You may argue against my proposition: "that should be the work of anti SPAM filters", but why put load to SPAM filters when there is a conveninet way to avoid SPAM at whole. Since I don't see any necessity at all for machines to be able to contact me I would be fine when the address is only human readable.
Would it make sense to give the table a header row?
Rows such as "target + target --> target" might be confusing.
Or is "meta field + link field --> link element" supposed to be the header row? In that case underlining it might make things clearer.
I would be much in favor of defining a set of mandatory Metafields.
Suggestion: Changing "A BEACON dump MAY be annotated with a set of meta fields." to "A BEACON dump MUST be annotated with the following mandatory meta fields (...) and MAY be additionally annotated with ..."
Humble suggestion for mandatory fields: description, name, institution, timestamp
There may be a need to identify the "kind of" resources identified by source URIs and/or target URIs (there is no "kind of" identifier as all identifiers are URIs). This information may just be put in the #DESCRIPTION meta field. The concept of a "kind of" thing is rather fuzzy anyway.
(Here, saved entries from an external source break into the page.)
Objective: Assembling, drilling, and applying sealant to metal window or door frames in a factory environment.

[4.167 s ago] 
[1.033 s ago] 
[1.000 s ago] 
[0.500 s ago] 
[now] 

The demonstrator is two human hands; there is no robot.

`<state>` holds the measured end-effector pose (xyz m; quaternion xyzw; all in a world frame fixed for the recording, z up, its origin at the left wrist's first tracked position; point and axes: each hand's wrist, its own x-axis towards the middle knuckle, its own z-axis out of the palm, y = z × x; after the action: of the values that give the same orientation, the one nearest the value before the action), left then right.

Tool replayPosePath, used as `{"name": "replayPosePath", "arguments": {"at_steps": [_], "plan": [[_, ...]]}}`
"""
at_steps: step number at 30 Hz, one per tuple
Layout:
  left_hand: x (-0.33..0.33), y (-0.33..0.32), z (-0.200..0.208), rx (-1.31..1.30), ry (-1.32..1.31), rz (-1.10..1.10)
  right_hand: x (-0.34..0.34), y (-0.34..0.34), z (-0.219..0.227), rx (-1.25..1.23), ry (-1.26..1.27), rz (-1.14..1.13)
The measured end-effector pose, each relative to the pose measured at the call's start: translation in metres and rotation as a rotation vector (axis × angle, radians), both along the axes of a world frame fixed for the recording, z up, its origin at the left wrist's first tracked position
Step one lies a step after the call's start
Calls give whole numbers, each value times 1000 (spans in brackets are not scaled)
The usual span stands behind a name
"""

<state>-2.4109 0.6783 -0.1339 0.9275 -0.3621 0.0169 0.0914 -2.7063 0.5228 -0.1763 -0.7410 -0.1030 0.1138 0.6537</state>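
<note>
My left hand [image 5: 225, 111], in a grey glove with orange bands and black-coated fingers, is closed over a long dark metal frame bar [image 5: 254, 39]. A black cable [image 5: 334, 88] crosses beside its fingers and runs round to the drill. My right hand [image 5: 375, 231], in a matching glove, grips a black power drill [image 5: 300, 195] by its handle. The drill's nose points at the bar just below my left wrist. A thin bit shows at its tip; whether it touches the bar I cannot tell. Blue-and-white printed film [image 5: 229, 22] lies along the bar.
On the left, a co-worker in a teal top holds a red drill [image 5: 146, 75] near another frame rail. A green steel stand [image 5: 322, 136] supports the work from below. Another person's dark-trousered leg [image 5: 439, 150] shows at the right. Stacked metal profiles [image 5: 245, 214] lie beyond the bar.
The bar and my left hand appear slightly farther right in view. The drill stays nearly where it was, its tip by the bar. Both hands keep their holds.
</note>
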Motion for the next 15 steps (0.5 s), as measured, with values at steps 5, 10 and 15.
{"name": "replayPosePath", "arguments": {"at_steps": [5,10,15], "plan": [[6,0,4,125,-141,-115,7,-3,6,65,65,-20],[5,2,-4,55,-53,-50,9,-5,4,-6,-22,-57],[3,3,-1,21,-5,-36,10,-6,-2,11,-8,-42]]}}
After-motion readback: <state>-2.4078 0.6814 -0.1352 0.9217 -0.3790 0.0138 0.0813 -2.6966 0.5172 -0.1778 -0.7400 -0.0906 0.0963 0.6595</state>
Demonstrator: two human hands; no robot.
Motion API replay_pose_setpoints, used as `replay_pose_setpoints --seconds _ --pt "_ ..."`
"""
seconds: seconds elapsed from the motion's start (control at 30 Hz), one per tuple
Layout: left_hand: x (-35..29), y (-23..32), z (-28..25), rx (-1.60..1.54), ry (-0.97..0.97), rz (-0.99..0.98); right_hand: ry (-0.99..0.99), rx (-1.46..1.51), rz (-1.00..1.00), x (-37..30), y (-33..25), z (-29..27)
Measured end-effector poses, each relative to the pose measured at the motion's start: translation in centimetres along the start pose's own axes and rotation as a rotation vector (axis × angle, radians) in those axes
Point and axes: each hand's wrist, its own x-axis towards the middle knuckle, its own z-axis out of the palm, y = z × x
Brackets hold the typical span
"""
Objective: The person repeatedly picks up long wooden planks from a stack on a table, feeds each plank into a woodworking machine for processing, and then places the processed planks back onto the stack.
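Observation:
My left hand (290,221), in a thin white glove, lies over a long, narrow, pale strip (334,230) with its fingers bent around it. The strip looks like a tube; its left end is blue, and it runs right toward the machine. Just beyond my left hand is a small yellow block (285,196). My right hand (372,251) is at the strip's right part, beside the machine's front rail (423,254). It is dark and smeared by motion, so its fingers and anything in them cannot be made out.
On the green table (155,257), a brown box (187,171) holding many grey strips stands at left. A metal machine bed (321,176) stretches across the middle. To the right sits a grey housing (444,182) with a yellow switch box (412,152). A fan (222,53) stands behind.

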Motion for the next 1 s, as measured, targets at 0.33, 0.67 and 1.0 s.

A formal solution was to introduce something like #SOURCETYPE and/or #TARGETTYPE, for instance to state that all entities linked to/from are people (foaf:Person): For instance
#PREFIX: http://d-nb.info/gnd/
#TARGET: http://example.org/{ID}
#SOURCETYPE: http://xmlns.com/foaf/0.1/Person
#TARGETTYPE: http://purl.org/ontology/bibo/Document
115541543
is mapped to the RDF graph:
<http://d-nb.info/gnd/115541543> a foaf:Person ;
rdfs:seeAlso <http://example.org/115541543> .
<http://example.org/115541543> a bibo:Document .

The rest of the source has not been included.